(WHAT YOU WILL DO) Word for word, restate the lines from the start of the data down to the line with "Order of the", both included.

--

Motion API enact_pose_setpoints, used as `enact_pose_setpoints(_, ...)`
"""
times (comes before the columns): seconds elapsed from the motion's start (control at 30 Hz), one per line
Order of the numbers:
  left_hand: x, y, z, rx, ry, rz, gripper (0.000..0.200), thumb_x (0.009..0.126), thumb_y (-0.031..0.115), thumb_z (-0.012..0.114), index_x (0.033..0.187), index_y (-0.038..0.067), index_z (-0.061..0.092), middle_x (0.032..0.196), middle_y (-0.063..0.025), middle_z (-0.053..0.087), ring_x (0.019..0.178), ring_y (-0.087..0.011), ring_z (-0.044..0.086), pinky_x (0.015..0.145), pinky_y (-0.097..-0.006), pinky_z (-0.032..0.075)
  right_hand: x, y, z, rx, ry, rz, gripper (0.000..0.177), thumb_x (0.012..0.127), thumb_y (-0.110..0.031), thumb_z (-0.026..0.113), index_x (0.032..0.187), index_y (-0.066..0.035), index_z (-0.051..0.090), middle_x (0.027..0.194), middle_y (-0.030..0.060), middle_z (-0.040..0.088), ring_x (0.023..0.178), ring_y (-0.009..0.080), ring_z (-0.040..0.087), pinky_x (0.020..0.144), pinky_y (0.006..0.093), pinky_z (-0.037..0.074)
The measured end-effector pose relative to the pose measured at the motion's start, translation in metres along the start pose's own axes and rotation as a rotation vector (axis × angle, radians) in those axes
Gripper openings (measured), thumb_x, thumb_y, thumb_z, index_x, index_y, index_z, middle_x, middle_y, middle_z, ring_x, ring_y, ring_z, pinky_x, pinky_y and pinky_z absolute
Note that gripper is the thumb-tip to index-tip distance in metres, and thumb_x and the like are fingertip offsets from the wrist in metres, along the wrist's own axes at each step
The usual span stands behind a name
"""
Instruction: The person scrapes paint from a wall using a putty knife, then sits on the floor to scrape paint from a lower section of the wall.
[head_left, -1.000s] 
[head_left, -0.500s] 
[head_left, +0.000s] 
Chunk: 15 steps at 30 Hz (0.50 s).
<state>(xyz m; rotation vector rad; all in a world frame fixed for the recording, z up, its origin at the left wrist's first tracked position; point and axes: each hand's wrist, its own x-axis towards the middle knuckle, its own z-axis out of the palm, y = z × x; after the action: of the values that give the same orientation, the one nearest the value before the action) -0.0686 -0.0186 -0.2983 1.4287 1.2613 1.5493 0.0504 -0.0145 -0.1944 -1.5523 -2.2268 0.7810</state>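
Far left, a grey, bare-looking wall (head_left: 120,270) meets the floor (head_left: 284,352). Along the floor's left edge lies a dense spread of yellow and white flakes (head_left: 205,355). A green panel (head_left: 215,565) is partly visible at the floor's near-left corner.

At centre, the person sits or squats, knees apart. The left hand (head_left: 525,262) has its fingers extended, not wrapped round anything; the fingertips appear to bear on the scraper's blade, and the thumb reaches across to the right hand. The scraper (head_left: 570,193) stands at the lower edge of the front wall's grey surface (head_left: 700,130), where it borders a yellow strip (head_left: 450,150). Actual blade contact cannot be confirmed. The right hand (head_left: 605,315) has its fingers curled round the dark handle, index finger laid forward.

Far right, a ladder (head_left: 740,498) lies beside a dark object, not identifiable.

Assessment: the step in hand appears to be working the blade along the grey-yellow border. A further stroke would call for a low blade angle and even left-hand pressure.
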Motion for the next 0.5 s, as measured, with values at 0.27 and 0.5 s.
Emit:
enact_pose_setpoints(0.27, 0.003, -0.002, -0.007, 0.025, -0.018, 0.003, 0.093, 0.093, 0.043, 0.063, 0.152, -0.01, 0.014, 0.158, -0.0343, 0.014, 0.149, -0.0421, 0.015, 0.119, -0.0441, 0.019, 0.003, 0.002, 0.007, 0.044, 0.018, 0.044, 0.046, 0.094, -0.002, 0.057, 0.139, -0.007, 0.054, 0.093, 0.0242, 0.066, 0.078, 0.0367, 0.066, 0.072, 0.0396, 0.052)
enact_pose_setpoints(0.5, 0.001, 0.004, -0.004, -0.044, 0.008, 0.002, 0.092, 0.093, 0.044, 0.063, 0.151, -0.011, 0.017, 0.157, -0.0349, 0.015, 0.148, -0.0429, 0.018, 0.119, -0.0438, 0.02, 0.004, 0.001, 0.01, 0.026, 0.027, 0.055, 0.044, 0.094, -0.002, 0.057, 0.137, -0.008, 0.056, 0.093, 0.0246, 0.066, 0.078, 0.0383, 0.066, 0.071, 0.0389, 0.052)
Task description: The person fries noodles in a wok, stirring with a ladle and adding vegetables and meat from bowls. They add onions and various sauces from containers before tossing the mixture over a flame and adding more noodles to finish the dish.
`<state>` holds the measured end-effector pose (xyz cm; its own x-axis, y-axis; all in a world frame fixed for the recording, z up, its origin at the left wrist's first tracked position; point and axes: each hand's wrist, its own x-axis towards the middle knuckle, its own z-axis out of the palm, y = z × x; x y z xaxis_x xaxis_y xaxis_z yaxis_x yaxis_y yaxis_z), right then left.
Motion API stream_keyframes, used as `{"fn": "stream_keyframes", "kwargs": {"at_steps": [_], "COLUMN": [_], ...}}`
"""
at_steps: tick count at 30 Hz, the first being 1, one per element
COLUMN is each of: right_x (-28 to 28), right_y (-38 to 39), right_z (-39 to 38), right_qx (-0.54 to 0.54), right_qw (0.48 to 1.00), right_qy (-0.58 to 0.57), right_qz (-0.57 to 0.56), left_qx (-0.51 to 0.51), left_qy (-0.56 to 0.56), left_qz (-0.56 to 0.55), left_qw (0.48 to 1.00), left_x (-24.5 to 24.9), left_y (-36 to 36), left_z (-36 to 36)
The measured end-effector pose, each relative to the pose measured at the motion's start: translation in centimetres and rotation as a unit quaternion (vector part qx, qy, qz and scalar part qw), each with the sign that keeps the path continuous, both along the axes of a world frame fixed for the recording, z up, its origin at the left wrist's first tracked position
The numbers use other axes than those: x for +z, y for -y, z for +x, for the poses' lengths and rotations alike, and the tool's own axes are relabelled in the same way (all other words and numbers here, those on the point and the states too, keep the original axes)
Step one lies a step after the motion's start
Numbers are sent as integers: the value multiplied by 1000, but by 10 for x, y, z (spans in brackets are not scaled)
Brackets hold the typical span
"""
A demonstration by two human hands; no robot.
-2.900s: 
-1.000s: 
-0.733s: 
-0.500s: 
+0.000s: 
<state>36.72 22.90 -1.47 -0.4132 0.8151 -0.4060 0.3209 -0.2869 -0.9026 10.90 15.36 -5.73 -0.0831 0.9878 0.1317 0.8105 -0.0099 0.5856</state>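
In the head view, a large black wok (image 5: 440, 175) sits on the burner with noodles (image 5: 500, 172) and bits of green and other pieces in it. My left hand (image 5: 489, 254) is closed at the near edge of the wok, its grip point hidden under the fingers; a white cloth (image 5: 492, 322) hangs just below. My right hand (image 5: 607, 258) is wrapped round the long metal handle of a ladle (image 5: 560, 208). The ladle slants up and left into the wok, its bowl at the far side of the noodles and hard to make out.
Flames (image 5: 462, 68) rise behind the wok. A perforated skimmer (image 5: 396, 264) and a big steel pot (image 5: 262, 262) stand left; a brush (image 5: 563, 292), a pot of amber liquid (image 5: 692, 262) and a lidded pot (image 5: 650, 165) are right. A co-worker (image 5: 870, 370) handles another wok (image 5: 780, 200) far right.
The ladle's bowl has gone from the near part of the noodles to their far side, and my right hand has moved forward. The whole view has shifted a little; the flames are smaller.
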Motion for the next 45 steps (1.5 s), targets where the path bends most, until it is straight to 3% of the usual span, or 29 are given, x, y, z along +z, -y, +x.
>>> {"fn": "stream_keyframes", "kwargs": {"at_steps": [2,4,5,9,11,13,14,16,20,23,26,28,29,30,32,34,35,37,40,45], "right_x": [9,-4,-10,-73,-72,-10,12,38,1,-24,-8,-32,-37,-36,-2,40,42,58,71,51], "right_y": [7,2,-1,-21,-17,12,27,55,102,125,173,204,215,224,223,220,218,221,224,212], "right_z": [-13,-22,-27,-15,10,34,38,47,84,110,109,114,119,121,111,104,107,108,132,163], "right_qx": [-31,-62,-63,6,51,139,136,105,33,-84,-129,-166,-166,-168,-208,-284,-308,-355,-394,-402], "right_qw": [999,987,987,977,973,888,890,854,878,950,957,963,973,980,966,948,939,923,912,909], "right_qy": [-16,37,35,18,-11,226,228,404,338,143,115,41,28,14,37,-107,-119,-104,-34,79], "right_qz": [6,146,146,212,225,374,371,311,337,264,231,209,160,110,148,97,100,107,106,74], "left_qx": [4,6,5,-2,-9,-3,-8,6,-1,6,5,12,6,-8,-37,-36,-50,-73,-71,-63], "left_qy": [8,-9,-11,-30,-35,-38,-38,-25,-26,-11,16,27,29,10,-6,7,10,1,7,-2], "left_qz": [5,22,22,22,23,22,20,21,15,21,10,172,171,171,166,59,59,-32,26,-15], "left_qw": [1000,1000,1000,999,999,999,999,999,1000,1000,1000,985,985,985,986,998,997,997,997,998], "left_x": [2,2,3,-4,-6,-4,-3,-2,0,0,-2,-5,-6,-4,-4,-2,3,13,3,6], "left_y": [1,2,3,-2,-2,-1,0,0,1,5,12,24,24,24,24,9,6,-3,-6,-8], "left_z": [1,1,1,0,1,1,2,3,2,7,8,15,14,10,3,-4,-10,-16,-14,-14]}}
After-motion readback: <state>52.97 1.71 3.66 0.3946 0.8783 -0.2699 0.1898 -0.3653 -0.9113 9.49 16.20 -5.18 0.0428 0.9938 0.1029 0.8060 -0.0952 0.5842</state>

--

(EXERCISE RESPONSE)
Motion API enact_pose_setpoints, used as `enact_pose_setpoints(_, ...)`
"""
times (comes before the columns): seconds elapsed from the motion's start (control at 30 Hz), one per line
Order of the numbers:

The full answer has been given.